• _Data extract_:

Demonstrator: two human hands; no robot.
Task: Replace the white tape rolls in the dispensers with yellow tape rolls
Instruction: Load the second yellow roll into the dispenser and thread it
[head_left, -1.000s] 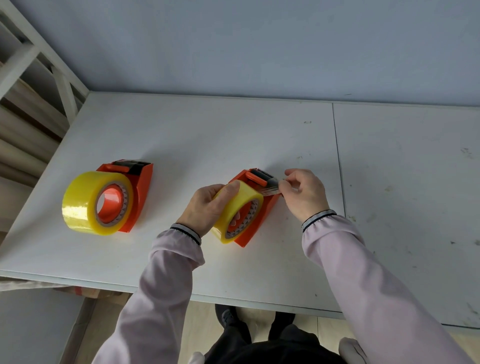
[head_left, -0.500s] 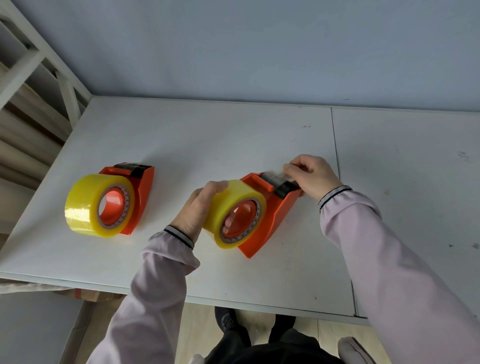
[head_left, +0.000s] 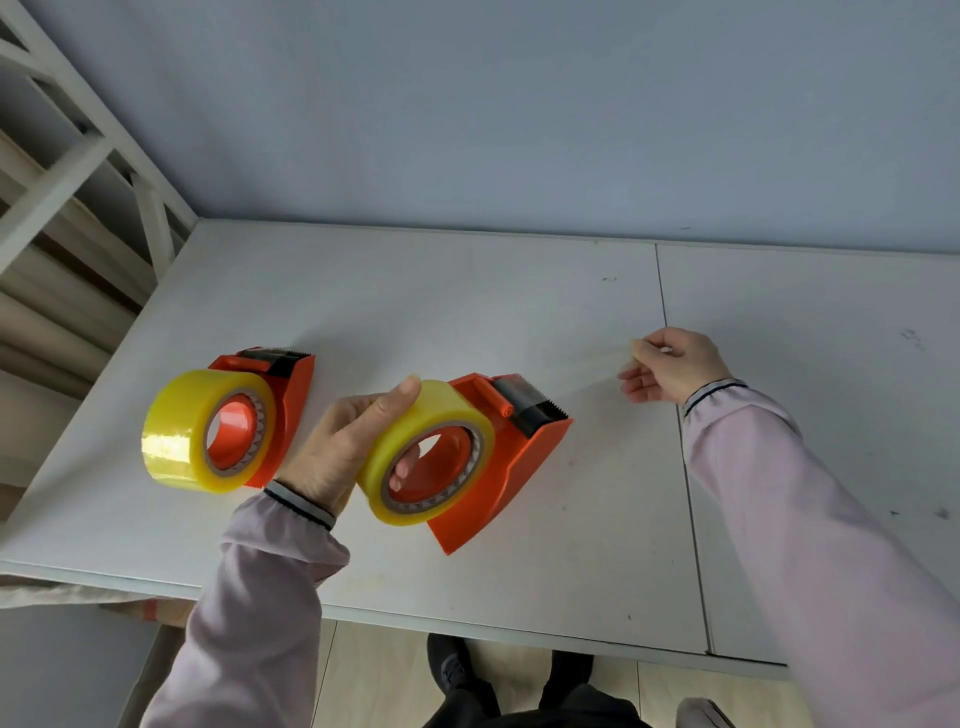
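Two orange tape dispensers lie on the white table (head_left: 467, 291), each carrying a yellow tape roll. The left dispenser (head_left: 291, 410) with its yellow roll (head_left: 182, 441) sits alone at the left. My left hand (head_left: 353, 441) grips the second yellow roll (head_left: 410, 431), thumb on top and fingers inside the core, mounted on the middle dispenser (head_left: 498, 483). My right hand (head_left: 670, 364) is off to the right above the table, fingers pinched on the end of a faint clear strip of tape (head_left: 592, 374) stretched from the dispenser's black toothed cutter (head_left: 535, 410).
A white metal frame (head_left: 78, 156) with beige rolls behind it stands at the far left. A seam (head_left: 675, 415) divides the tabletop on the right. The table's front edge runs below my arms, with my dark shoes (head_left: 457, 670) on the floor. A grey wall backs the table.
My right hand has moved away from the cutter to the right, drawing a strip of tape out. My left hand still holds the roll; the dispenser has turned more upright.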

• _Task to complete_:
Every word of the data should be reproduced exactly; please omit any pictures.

• _Exercise answer_:
Demonstrator: two human hands; no robot.
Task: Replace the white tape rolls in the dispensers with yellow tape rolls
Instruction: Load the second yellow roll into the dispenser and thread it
[head_left, -1.000s] 
[head_left, -0.500s] 
[head_left, +0.000s] 
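Two orange tape dispensers lie on the white table (head_left: 467, 291), each carrying a yellow tape roll. The left dispenser (head_left: 291, 410) with its yellow roll (head_left: 182, 441) sits alone at the left. My left hand (head_left: 353, 441) grips the second yellow roll (head_left: 410, 431), thumb on top and fingers inside the core, mounted on the middle dispenser (head_left: 498, 483). My right hand (head_left: 670, 364) is off to the right above the table, fingers pinched on the end of a faint clear strip of tape (head_left: 592, 374) stretched from the dispenser's black toothed cutter (head_left: 535, 410).
A white metal frame (head_left: 78, 156) with beige rolls behind it stands at the far left. A seam (head_left: 675, 415) divides the tabletop on the right. The table's front edge runs below my arms, with my dark shoes (head_left: 457, 670) on the floor. A grey wall backs the table.
My right hand has moved away from the cutter to the right, drawing a strip of tape out. My left hand still holds the roll; the dispenser has turned more upright.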

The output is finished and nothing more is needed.